▶ [EXERCISE INSTRUCTIONS]:
A verbatim copy of the full data, with no pictures, is the expected answer.

(Beginning of RAW DATA)

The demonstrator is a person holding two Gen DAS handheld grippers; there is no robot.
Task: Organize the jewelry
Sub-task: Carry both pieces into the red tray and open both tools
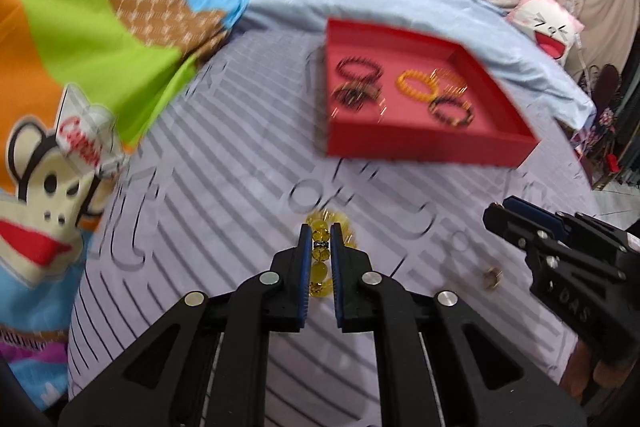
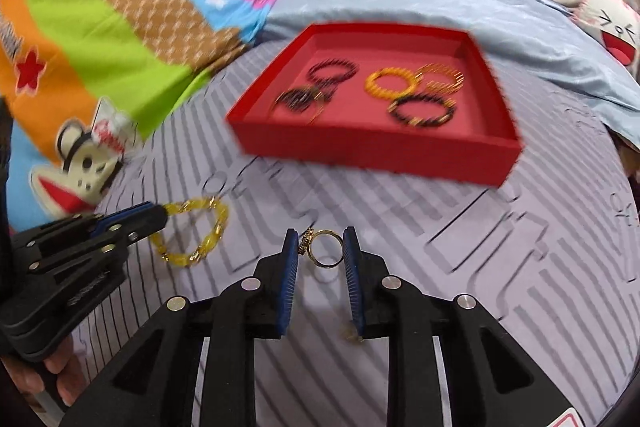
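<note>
Motion blur smears the bracelets (image 2: 400, 91) inside the red tray (image 2: 372, 147); a small gold piece (image 1: 493, 277) near it is unidentifiable.

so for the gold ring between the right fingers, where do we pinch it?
Across the band of the gold ring, from above. It appears to lie flat on the striped sheet with the right gripper open around it, so closing on opposite outer edges suits the thin hoop; its decorated part sits left.
</note>
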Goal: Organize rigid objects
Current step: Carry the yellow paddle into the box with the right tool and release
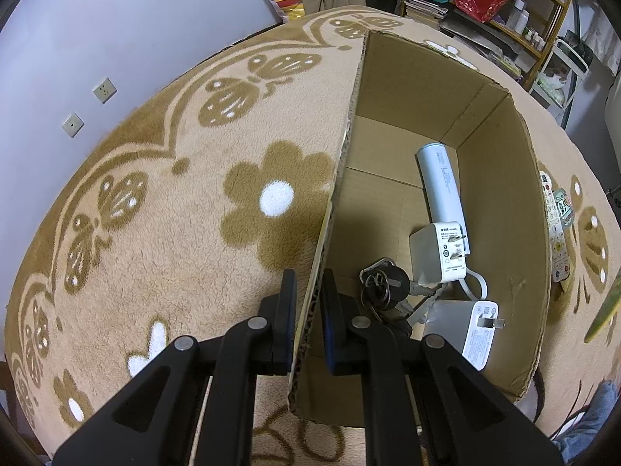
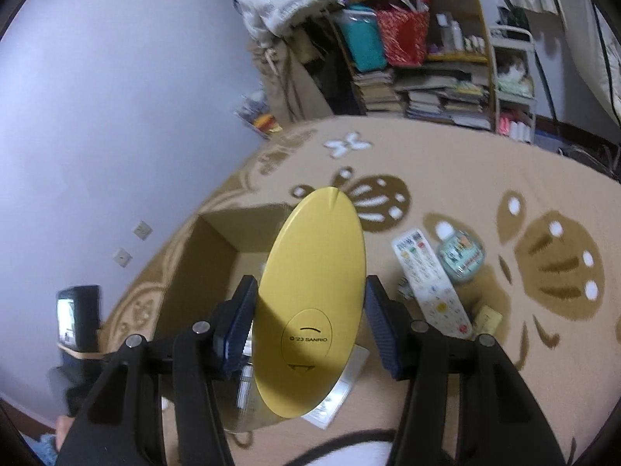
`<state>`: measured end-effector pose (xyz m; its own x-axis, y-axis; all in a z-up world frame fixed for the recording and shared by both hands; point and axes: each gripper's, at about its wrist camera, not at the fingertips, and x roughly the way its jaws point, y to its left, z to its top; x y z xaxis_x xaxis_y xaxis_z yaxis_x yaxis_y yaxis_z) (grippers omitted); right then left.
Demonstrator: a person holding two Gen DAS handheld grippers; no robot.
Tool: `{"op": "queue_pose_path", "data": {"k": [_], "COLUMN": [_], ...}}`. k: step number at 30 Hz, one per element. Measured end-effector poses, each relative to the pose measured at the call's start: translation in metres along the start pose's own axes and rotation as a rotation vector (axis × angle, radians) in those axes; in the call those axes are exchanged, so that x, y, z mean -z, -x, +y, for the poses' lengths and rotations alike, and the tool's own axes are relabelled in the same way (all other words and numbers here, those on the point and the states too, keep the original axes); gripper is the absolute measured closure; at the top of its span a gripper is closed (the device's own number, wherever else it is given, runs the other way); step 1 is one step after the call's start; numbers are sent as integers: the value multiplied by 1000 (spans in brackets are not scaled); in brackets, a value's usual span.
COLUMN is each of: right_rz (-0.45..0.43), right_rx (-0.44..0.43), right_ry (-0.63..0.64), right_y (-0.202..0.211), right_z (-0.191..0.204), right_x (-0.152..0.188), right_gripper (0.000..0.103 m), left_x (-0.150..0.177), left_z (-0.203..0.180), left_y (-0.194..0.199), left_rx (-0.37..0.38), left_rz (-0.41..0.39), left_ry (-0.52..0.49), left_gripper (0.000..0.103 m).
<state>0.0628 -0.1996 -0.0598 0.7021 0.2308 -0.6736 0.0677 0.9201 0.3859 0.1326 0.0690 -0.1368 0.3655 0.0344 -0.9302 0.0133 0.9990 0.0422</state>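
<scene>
My left gripper (image 1: 308,291) is shut on the near wall of an open cardboard box (image 1: 500,178) standing on a tan flowered blanket. Inside the box lie a white cylinder power bank (image 1: 442,186), two white plug adapters (image 1: 438,256) (image 1: 471,330) and a bunch of keys (image 1: 382,285). My right gripper (image 2: 308,299) is shut on a yellow oval Sanrio object (image 2: 314,303) and holds it above the box (image 2: 217,240). A yellow edge of the object shows at the right of the left wrist view (image 1: 605,310).
A white remote control (image 2: 431,283) and a small round teal case (image 2: 462,256) lie on the blanket right of the box. A small yellow item (image 2: 487,318) lies near the remote. Shelves with books and bags (image 2: 427,77) stand behind. A white wall is on the left.
</scene>
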Motion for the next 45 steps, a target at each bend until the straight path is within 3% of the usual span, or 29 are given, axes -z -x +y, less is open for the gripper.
{"op": "queue_pose_path", "data": {"k": [11, 24, 40, 45], "right_rz": [-35, -4, -40, -59], "right_rx": [-69, -123, -95, -22], "right_ry": [78, 83, 150, 200], "right_y": [-13, -50, -54, -43], "right_z": [58, 58, 64, 65], "right_x": [11, 32, 24, 22], "right_gripper": [44, 43, 43, 29], "left_x": [1, 2, 2, 2], "left_z": [-1, -3, -1, -1], "left_y": [0, 1, 2, 1], "left_rx": [-5, -14, -8, -10], "left_rz": [-4, -7, -5, -5], "left_ry": [-5, -12, -6, -9], "left_gripper": [92, 91, 91, 91]}}
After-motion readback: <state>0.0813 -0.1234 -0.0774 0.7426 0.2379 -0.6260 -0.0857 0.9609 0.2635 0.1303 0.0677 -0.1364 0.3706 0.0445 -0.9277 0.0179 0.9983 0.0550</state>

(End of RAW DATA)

▶ [RESULT BELOW]:
The demonstrator is a person holding two Gen DAS handheld grippers; there is no robot.
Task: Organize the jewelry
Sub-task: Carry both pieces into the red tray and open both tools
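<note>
Motion blur smears the bracelets (image 2: 400, 91) inside the red tray (image 2: 372, 147); a small gold piece (image 1: 493, 277) near it is unidentifiable.

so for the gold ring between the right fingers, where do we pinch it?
Across the band of the gold ring, from above. It appears to lie flat on the striped sheet with the right gripper open around it, so closing on opposite outer edges suits the thin hoop; its decorated part sits left.
</note>
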Goal: Organize rigid objects
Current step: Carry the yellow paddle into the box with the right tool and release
`<state>`: measured end-effector pose (xyz m; its own x-axis, y-axis; all in a z-up world frame fixed for the recording and shared by both hands; point and axes: each gripper's, at about its wrist camera, not at the fingertips, and x roughly the way its jaws point, y to its left, z to its top; x y z xaxis_x xaxis_y xaxis_z yaxis_x yaxis_y yaxis_z) (grippers omitted); right then left.
Demonstrator: a person holding two Gen DAS handheld grippers; no robot.
Tool: `{"op": "queue_pose_path", "data": {"k": [_], "COLUMN": [_], ...}}`. k: step number at 30 Hz, one per element. Measured end-effector poses, each relative to the pose measured at the call's start: translation in metres along the start pose's own axes and rotation as a rotation vector (axis × angle, radians) in those axes; in the call those axes are exchanged, so that x, y, z mean -z, -x, +y, for the poses' lengths and rotations alike, and the tool's own axes are relabelled in the same way (all other words and numbers here, those on the point and the states too, keep the original axes); gripper is the absolute measured closure; at the top of its span a gripper is closed (the device's own number, wherever else it is given, runs the other way); step 1 is one step after the call's start; numbers are sent as integers: the value multiplied by 1000 (spans in brackets are not scaled); in brackets, a value's usual span.
COLUMN is each of: right_rz (-0.45..0.43), right_rx (-0.44..0.43), right_ry (-0.63..0.64), right_y (-0.202..0.211), right_z (-0.191..0.204), right_x (-0.152..0.188), right_gripper (0.000..0.103 m), left_x (-0.150..0.177), left_z (-0.203..0.180), left_y (-0.194..0.199), left_rx (-0.37..0.38), left_rz (-0.41..0.39), left_ry (-0.52..0.49), left_gripper (0.000..0.103 m).
<state>0.0628 -0.1996 -0.0598 0.7021 0.2308 -0.6736 0.0677 0.9201 0.3859 0.1326 0.0690 -0.1368 0.3655 0.0344 -0.9302 0.0133 0.9990 0.0422</state>
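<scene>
My left gripper (image 1: 308,291) is shut on the near wall of an open cardboard box (image 1: 500,178) standing on a tan flowered blanket. Inside the box lie a white cylinder power bank (image 1: 442,186), two white plug adapters (image 1: 438,256) (image 1: 471,330) and a bunch of keys (image 1: 382,285). My right gripper (image 2: 308,299) is shut on a yellow oval Sanrio object (image 2: 314,303) and holds it above the box (image 2: 217,240). A yellow edge of the object shows at the right of the left wrist view (image 1: 605,310).
A white remote control (image 2: 431,283) and a small round teal case (image 2: 462,256) lie on the blanket right of the box. A small yellow item (image 2: 487,318) lies near the remote. Shelves with books and bags (image 2: 427,77) stand behind. A white wall is on the left.
</scene>
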Motion for the next 45 steps, a target at each bend until the straight path is within 3% of the usual span, or 29 are given, axes -z -x +y, less is open for the gripper.
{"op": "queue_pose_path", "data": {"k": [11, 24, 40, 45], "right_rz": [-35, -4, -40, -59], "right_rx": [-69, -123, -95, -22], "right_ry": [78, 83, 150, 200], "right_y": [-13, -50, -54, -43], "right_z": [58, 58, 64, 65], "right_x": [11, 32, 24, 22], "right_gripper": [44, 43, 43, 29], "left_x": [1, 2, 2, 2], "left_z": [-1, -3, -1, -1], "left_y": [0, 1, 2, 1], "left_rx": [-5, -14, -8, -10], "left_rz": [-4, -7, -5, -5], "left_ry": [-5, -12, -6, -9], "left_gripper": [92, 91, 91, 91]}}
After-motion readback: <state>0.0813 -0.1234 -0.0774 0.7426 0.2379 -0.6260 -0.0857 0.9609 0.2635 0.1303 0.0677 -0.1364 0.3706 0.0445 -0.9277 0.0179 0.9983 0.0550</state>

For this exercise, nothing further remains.